On Apple M5, tract-metal's GEMM runs entirely on the legacy simdgroup_matrix path and never touches the M5 GPU's per-core Neural Accelerator (its dedicated matrix unit), missing the large matmul speedup that hardware provides. I'm raising this as a scoped, help-wanted opportunity rather than a patch: I don't have M5 hardware to implement or benchmark it, and I gather the maintainers may not either — so this flags the gap, sketches the approach, and asks whether a community PR would be welcome from someone running an M5 + macOS 26.2.

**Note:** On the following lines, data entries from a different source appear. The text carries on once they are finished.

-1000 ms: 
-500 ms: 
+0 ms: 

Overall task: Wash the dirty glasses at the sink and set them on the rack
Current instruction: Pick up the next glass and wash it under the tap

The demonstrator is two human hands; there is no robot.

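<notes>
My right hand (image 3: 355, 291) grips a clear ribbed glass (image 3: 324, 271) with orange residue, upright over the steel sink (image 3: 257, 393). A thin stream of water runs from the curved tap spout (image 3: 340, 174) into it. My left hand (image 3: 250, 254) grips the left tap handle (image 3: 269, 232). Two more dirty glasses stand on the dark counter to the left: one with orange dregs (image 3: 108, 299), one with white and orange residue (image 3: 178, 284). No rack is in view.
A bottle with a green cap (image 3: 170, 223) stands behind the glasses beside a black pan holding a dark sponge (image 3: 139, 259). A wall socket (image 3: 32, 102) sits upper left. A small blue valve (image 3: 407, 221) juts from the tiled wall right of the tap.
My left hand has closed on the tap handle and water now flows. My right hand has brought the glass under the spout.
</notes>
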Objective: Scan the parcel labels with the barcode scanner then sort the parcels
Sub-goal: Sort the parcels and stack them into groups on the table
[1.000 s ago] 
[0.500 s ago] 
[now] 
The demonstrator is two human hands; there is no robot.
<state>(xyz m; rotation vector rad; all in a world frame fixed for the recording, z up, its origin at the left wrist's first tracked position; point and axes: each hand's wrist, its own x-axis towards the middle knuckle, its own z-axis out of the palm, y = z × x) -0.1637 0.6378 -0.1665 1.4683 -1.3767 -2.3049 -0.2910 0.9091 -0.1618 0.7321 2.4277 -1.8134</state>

This is the GPU Neural Accelerator, distinct from the CPU-side ARMv9.2 SME work in #2230 / #2273.

The gap

All tract-metal GEMM backends (mlx_gemm, ggml_gemm, mfa, basic) use #include <metal_simdgroup_matrix> / simdgroup_matrix<…,8,8> — the Metal 2.3 path (macOS 11+).
The vendored MLX steel GEMM is a frozen shader-source copy, pinned to MLX 02efb310 (Sep 2024) — i.e. pre-Neural-Accelerator.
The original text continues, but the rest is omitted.